I cannot spend the month of October writing about horror and not mention Douglas Clegg. I met Doug at Stoker Weekend on Long Island in I think 2010; I may not have that date right–I am very foggy on years and dating now that I am closer to sixty than fifty. I was aware of him, of course, before I met him; I’d been wanting to read his Arthurian novel Mordred Bastard Son for years. I bought a copy of one of his books to have him sign it, and I read it on my flight home.
It was Neverland, originally published in 1991.
Among other words we wrote across the walls—some in chalk, some with spray paint—these two words were what my cousin Sumter believed in most.
There were other words.
Some of them were written in blood.
No child alive has a choice as to where he or she will go in the summer. After Grampa Lee died, our parents would drag us back every August to that small, as yet undeveloped peninsula off the coast of Georgia, mistakenly called an island.
We would arrive just as its few summer residents were leaving. No one in their right mind ever vacationed off that section of the Georgia coastline after August first, and Gull Island may have been the worst of any vacation spots along the ocean. Giant black flies would invade the shore, while jellyfish spread out across the dull brown beaches like a new coat of wax. It was not (as sarcastic Nonie would remark) “the armpit of the universe,” but often smelled like it.

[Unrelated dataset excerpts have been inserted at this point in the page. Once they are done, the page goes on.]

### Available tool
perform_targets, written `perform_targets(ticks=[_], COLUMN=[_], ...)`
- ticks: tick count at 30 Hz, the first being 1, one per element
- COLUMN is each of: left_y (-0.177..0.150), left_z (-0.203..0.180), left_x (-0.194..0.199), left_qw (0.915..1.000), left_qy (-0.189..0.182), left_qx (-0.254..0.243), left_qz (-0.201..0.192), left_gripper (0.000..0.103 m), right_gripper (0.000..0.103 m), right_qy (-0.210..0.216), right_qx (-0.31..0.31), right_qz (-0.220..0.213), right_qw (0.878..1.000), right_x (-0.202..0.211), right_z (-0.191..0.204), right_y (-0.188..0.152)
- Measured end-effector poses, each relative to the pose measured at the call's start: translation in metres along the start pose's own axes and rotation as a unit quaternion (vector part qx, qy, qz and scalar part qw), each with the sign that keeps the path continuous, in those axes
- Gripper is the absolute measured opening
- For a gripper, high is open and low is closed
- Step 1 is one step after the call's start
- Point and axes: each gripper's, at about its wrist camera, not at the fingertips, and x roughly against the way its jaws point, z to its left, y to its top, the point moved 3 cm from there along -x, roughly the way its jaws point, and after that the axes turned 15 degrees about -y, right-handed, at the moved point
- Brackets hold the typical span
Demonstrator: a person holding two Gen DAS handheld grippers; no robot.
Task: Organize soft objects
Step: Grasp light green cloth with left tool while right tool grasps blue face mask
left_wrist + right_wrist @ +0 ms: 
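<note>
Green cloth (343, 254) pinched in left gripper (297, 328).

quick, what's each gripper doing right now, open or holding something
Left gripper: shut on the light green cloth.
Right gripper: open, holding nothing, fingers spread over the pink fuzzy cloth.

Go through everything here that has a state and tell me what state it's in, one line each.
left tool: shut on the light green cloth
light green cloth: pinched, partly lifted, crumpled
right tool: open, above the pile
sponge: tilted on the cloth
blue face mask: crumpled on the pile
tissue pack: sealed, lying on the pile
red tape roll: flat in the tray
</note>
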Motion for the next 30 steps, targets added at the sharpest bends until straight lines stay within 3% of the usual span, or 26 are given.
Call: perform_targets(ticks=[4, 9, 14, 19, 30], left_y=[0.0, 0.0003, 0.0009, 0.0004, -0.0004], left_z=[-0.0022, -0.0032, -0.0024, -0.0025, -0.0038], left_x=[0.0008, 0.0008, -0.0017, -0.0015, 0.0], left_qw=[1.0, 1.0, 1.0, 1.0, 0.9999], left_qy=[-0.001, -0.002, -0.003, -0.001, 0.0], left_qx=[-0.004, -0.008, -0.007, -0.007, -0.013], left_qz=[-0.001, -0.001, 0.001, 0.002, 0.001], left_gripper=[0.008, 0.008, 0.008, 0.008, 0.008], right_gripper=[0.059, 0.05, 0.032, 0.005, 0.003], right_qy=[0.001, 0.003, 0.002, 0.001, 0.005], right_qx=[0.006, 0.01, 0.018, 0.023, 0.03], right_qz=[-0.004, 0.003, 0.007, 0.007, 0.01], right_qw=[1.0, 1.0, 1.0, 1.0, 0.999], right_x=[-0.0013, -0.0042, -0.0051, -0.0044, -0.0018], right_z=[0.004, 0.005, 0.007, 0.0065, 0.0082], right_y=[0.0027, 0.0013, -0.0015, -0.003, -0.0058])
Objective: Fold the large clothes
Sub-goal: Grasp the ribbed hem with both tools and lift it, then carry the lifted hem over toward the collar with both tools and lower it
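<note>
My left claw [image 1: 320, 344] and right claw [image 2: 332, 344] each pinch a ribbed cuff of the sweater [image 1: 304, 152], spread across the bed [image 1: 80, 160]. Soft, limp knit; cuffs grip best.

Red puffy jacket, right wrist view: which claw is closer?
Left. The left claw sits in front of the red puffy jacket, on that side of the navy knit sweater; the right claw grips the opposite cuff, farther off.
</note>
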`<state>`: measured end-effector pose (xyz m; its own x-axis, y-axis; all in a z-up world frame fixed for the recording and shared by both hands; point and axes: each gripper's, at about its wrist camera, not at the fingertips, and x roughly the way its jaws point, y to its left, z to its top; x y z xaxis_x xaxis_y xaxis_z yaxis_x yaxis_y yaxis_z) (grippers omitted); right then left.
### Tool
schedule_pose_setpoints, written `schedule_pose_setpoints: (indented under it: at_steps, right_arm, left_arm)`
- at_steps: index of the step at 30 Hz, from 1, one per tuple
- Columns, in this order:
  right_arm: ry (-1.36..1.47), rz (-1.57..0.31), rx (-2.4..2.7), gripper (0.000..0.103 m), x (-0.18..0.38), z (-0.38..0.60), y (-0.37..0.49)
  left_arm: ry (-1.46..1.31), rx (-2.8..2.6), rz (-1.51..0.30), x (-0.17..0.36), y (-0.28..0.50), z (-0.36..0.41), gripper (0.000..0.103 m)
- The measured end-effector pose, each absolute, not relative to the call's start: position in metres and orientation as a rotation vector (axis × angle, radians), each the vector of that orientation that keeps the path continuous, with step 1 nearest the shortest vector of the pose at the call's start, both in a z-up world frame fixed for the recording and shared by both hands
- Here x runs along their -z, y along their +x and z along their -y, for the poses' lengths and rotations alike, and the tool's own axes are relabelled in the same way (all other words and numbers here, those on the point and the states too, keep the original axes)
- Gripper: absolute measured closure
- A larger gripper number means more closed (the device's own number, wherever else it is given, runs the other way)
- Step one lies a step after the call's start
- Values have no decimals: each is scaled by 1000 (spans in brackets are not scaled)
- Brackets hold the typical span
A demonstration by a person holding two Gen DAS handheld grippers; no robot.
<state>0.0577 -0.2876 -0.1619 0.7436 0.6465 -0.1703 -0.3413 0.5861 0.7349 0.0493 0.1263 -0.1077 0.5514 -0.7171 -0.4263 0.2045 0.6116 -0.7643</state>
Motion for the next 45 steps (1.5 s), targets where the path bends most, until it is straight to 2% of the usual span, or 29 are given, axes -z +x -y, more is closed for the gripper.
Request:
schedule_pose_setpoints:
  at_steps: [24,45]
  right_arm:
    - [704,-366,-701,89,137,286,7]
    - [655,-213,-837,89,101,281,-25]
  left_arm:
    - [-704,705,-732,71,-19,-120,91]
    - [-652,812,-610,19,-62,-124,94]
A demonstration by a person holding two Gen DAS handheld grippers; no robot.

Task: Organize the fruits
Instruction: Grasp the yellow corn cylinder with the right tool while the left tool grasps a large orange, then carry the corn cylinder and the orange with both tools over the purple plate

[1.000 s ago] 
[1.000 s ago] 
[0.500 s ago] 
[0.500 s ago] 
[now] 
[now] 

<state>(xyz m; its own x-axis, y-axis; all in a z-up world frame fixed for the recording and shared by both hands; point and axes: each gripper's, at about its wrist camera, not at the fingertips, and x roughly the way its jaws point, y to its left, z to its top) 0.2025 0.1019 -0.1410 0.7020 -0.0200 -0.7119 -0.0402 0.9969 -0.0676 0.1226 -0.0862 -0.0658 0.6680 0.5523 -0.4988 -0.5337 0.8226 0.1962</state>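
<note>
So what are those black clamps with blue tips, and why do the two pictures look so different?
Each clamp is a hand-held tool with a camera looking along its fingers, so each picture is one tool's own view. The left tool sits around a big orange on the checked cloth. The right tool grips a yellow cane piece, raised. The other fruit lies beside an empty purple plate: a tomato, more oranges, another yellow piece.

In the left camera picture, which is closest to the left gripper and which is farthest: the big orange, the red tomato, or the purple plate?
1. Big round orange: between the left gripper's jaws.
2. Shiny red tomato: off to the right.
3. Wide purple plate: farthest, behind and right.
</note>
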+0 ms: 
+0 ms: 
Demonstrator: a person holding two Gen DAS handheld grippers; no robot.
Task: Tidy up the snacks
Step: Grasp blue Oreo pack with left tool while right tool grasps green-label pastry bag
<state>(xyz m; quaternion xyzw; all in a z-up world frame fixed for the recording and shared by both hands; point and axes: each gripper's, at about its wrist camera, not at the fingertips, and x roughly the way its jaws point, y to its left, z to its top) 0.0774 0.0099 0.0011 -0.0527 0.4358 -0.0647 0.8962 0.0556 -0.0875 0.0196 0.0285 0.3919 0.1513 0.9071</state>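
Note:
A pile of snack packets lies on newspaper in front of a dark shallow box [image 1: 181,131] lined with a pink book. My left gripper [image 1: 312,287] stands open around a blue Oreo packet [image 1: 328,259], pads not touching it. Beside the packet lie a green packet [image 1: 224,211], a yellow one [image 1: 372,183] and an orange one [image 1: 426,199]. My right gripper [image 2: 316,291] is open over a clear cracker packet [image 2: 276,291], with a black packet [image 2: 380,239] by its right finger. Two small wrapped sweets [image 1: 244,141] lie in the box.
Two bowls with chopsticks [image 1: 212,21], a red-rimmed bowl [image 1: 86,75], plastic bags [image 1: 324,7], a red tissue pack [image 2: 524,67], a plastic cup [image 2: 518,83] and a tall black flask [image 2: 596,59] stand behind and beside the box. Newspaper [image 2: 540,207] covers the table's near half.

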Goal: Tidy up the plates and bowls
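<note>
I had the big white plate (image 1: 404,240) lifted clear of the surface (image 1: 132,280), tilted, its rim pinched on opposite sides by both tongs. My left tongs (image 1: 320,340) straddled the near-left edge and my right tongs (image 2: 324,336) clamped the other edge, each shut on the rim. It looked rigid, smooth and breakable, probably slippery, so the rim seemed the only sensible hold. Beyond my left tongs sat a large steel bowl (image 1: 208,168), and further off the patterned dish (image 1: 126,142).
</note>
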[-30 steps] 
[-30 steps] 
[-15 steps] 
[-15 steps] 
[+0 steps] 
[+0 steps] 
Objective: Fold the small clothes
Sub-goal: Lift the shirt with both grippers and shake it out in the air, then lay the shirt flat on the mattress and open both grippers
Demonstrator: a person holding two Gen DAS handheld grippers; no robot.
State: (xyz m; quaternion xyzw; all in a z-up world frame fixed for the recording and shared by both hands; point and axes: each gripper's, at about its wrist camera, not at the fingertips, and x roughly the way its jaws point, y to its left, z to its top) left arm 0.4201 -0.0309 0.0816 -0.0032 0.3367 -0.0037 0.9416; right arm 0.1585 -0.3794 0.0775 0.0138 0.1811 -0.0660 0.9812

The Jackson family could afford no better.
Neverland is gorgeously written, and pretty damned scary at the same time.
From the very beginning, I was caught up in the brilliance of this book. The opening, in which the main character’s family is trapped in the car driving to a family vacation they are spending visiting relatives in Georgia, resonated with me–as every summer I was in the exact same situation heading to Alabama from Chicago. I remember the gas stations and the chocolate Yoo-hoos, buying the state maps, sitting in the backseat of the car with the “don’t cross” lines of demarcation between my sister and myself, and the forlorn wishing that we could take a family vacation doing something fun rather than visiting relatives.
And I was completely transported back to my own childhood.
The book is riveting, frankly–so gorgeously written and involving that it can’t be put down. I read it while I sat waiting to board my flight, all the way to Chicago, and finished it about halfway to New Orleans–and was sorry that it was over.
Is there anything quite like losing yourself in the grips of a master story-teller?
I’ve also read his chilling You Come When I Call You, and the truly great news here is that there is an enormous backlist to get lost in.
And now, back to the spice mines.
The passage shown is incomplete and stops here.